TO DO> With the first line as the start and the line containing "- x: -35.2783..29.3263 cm" as the end, write out every line of the records exactly.
--- DATA EXTRACT Enclosed Below ---
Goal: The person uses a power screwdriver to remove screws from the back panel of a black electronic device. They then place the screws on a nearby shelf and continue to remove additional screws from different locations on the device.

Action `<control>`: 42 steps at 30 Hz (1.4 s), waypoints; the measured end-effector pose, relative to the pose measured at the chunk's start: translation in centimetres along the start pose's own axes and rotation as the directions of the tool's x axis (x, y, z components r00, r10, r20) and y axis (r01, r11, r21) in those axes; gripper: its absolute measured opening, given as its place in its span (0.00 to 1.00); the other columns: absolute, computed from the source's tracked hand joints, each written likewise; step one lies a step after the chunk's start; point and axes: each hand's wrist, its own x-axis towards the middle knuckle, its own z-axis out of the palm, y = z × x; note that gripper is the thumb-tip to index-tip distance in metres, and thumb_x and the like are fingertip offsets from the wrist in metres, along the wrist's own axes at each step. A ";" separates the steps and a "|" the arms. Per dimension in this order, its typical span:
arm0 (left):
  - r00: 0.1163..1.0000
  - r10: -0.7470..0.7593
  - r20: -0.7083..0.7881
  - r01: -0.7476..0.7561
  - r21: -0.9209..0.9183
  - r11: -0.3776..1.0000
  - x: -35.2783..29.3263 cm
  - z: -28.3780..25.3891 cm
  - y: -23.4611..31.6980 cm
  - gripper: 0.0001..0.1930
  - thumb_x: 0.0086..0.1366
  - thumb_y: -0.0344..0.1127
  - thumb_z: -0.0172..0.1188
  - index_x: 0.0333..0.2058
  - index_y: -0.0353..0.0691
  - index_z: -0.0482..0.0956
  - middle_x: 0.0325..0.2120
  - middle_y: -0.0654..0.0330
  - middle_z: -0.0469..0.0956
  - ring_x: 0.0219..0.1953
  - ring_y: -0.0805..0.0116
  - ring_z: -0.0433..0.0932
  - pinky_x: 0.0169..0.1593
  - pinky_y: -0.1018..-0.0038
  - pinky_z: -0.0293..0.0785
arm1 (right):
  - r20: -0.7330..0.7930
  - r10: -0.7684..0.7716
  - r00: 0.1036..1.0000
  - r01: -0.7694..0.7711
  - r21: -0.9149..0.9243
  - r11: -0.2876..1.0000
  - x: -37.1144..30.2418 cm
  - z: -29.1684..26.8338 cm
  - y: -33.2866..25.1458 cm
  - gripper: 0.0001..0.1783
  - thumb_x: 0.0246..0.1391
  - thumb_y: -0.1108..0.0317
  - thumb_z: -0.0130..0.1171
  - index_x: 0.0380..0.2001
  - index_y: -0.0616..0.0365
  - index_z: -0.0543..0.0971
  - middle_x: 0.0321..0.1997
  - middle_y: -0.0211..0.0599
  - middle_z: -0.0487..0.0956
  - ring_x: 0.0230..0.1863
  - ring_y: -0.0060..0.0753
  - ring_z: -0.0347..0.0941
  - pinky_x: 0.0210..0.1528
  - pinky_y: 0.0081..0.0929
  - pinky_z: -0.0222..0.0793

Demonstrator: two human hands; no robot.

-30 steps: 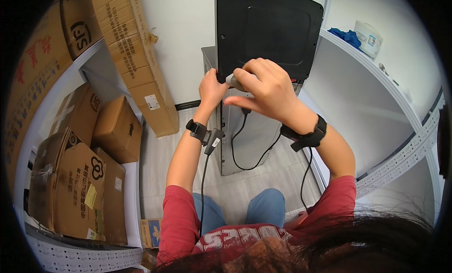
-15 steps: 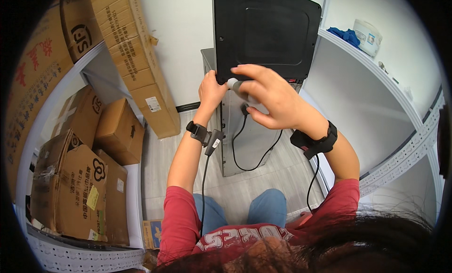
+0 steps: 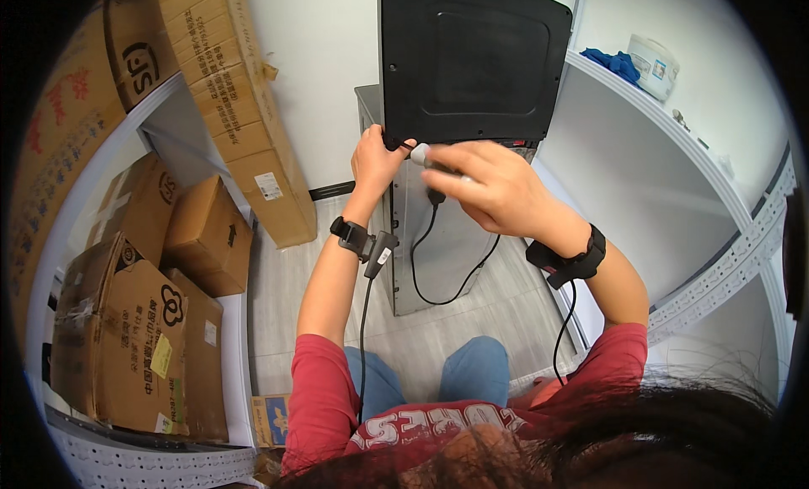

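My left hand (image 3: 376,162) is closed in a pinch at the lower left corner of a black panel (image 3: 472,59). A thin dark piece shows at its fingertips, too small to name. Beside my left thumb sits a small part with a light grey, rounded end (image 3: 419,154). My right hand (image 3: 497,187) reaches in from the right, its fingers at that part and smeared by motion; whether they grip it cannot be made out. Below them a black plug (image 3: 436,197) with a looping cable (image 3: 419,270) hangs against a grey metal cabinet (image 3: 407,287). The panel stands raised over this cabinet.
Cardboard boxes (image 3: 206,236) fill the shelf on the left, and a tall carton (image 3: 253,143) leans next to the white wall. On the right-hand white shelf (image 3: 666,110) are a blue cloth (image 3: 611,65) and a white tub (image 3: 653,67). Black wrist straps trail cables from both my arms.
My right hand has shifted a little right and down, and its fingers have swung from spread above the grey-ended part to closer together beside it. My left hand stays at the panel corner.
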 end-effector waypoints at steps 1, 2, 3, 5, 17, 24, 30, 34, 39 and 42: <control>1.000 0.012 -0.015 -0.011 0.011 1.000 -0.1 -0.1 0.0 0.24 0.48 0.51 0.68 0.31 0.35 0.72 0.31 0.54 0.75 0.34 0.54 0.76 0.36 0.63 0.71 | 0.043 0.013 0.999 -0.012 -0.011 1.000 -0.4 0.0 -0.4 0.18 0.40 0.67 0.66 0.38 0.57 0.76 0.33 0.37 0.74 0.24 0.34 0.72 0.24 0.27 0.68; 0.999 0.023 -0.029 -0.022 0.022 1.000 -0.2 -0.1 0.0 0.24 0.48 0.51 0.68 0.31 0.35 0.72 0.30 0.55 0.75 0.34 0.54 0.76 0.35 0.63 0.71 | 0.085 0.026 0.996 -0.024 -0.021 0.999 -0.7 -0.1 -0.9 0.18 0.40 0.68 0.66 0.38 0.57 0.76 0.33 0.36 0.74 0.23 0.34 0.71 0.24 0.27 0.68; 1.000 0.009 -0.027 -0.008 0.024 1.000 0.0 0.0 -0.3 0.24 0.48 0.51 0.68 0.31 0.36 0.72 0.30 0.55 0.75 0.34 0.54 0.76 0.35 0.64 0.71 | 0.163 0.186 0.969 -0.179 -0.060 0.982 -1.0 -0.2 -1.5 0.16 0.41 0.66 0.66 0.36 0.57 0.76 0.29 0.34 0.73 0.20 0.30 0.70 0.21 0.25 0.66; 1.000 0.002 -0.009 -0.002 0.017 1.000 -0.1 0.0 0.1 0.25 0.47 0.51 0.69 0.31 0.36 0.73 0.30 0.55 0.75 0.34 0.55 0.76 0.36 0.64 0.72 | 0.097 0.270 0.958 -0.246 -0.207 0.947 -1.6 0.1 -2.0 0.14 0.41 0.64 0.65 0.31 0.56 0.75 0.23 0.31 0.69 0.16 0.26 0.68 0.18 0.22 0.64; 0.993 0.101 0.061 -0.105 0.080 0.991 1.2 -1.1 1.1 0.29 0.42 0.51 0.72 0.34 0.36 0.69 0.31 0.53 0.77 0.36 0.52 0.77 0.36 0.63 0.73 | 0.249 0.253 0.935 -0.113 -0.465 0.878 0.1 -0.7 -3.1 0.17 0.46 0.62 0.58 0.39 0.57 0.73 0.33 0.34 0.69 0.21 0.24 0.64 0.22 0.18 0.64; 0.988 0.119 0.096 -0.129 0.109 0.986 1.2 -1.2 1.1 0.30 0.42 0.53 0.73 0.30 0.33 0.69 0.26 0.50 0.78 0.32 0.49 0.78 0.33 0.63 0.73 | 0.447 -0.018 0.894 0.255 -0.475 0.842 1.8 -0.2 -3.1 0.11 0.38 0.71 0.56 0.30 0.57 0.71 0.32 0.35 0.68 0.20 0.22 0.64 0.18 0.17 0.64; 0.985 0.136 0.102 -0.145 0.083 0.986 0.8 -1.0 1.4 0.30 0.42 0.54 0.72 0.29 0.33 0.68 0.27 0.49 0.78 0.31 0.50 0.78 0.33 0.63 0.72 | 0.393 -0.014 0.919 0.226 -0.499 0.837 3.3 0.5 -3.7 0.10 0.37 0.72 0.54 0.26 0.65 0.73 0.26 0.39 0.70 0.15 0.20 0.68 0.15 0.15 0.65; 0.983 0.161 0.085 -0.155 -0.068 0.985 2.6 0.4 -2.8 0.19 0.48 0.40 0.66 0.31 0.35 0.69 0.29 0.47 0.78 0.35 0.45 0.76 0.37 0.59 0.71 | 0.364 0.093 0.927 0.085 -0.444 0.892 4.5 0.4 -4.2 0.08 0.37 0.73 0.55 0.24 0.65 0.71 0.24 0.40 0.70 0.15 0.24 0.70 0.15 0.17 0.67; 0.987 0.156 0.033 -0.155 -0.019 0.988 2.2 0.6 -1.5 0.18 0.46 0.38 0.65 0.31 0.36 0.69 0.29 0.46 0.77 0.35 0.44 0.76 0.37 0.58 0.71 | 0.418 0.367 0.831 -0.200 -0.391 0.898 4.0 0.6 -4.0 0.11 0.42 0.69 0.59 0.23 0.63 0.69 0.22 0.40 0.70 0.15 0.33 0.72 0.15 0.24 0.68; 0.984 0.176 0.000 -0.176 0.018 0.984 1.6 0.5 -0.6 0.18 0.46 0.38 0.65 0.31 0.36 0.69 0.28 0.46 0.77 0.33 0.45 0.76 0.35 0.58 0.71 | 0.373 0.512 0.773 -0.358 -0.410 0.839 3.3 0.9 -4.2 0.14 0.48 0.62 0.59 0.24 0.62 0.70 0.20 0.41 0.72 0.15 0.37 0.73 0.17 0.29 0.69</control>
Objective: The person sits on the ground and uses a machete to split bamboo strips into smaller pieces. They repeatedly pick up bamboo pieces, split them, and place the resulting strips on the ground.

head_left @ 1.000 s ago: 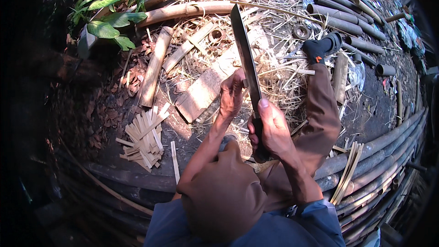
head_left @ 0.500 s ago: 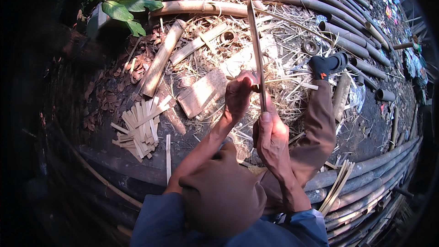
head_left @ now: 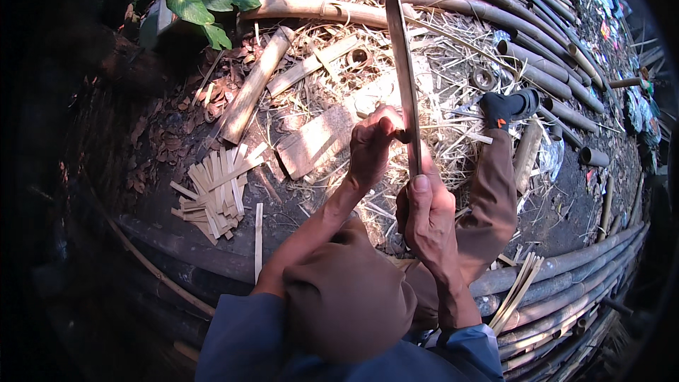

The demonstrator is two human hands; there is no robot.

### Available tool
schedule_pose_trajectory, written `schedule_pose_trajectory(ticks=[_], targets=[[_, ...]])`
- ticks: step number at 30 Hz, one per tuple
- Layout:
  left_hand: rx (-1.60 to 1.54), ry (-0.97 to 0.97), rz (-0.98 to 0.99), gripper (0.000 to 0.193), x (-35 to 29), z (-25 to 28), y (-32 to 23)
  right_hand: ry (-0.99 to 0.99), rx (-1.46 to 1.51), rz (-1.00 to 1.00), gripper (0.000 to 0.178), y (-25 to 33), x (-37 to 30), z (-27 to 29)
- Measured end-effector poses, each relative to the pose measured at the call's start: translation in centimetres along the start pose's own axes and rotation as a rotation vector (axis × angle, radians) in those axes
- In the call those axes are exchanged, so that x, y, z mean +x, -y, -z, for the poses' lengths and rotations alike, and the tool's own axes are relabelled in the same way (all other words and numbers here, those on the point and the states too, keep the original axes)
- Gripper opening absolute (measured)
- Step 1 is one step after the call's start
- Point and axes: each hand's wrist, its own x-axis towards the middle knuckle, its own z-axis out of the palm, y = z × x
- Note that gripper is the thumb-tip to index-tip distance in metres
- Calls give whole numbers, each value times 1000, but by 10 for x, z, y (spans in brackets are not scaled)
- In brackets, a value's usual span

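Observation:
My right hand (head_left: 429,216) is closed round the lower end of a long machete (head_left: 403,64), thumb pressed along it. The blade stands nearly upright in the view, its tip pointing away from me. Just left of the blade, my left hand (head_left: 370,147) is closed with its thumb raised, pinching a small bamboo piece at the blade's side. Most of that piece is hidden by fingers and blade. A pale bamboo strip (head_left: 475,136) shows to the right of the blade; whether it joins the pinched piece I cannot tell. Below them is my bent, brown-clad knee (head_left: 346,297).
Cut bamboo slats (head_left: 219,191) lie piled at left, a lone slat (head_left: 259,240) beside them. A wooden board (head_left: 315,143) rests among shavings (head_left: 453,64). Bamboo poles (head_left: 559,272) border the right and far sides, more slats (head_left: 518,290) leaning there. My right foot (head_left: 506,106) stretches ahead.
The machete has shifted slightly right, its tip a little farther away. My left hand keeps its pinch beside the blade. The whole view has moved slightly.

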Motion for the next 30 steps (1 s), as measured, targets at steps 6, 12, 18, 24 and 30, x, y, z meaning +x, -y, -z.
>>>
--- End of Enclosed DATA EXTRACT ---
FINAL ANSWER>
Goal: The person uses a power screwdriver to remove screws from the back panel of a black electronic device. They then place the screws on a nearby shelf and continue to remove additional screws from different locations on the device.

Action `<control>`: 42 steps at 30 Hz (1.4 s), waypoints; the measured end-effector pose, relative to the pose measured at the chunk's start: translation in centimetres along the start pose's own axes and rotation as the directions of the tool's x axis (x, y, z components r00, r10, r20) and y axis (r01, r11, r21) in those axes; gripper: its absolute measured opening, given as its place in its span (0.00 to 1.00); the other columns: absolute, computed from the source's tracked hand joints, each written likewise; step one lies a step after the chunk's start; point and axes: each hand's wrist, its own x-axis towards the middle knuckle, its own z-axis out of the palm, y = z × x; note that gripper is the thumb-tip to index-tip distance in metres, and thumb_x and the like are fingertip offsets from the wrist in metres, along the wrist's own axes at each step. A ";" separates the steps and a "|" the arms. Per dimension in this order, its typical span:
arm0 (left):
  - r00: 0.1163..1.0000
  - r10: -0.7470..0.7593
  - r20: -0.7083..0.7881
  - r01: -0.7476..0.7561
  - r21: -0.9209..0.9183
  - r11: -0.3776..1.0000
  - x: -35.2783..29.3263 cm

The complete answer has been presented.